La Historia de las relaciones entre Ciencia y Fe
Con respecto a la historia de
las relaciones entre la Iglesia y la ciencia, conviene recordar hechos
innegables. Los únicos que se esforzaron por salvar el acervo cultural de
Grecia y Roma fueron los monjes de los monasterios de Occidente: no sólo para
preservar libros de filosofía, sino para transmitir toda la riqueza literaria
y científica de aquellas épocas previas al cristianismo. Silenciar esto es
tergiversar la Historia.
Las universidades europeas,
centros de trabajo intelectual en los que se apoya nuestro sistema educativo
superior, fueron una institución de la Iglesia, donde se desarrolló la base de
toda la cultura moderna. Aun las ciencias experimentales, en la medida en que
eran posibles, se apreciaron y cultivaron: san Alberto Magno es el más
conocido de aquellos filósofos naturales precursores de los científicos
modernos. Y al llegar al Renacimiento, el nombre de Copérnico –esgrimido a
veces como un emblema de un cambio de punto de vista progresista– es el nombre
de un eclesiástico, un canónigo polaco.
Los jesuitas del Colegio
Romano fueron astrónomos serios y originales: ellos construyeron el primer
refractor astronómico basado en los cálculos teóricos de Kepler, logrando un
telescopio superior al de Galileo, modelo de todos los grandes refractores
hasta el presente. También construyeron el primer telescopio refractor. Y fue
un jesuita el primero en construir una montura ecuatorial. También fueron los
estudios astronómicos de los jesuitas los que sentaron las bases para la
reforma gregoriana del calendario.
En polémicas con Galileo, los
jesuitas correctamente identificaron la naturaleza astronómica de los cometas,
en contra de las hipótesis de nubes de la alta atmósfera que sostenía Galileo.
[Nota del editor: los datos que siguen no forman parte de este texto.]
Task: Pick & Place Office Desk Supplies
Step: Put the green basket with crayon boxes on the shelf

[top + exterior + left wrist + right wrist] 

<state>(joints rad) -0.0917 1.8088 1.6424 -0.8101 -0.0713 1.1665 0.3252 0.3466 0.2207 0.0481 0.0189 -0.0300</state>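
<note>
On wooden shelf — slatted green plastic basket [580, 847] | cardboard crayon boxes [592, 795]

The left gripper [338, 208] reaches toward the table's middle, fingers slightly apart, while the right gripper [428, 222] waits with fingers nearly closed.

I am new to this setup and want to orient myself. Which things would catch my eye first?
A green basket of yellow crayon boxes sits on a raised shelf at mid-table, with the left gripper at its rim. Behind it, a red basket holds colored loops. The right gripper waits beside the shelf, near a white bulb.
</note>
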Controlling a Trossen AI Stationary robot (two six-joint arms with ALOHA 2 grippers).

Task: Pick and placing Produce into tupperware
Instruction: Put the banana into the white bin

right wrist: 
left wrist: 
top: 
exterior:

Más tarde, ya en el siglo XIX, el padre Secchi sentó las bases de la
astrofísica con su clasificación espectral de las estrellas.
En el siglo XX, el abate
Lemaitre, sacerdote belga, fue el primero en proponer la hipótesis de la Gran
Explosión (Big Bang), como consecuencia de la teoría de la relatividad de
Einstein, sugiriendo la edad del universo y su expansión en una forma que
todavía encuentra un apoyo reciente en las ideas de expansión acelerada
sugeridas hace muy pocos años.
En otro campo distinto,
recordemos también que las bases de la genética moderna se encuentran en los
trabajos de Mendel, un monje agustino del siglo XIX.
Por último, ya es hora de que se deje de buscar una confrontación sensacionalista entre ciencia y fe en el caso de Galileo. Estudios históricos rigurosos muestran la complejidad de relaciones personales y rivalidades de orden científico entre los personajes de aquel entonces, sin que haya una dicotomía simplista de buenos y malos. Pero Galileo jamás pasó un minuto en las cárceles de la Inquisición, ni fue sometido a tortura o vejación alguna. Su condena, por no cumplir su compromiso de enseñar el heliocentrismo como una hipótesis (aunque él, equivocadamente, creía poder demostrarlo), fue solamente el imponerle estar en su casa y decir algunas oraciones. Y murió atendido por una hija religiosa, y con la bendición papal, mientras se confesaba hijo fiel de la Iglesia.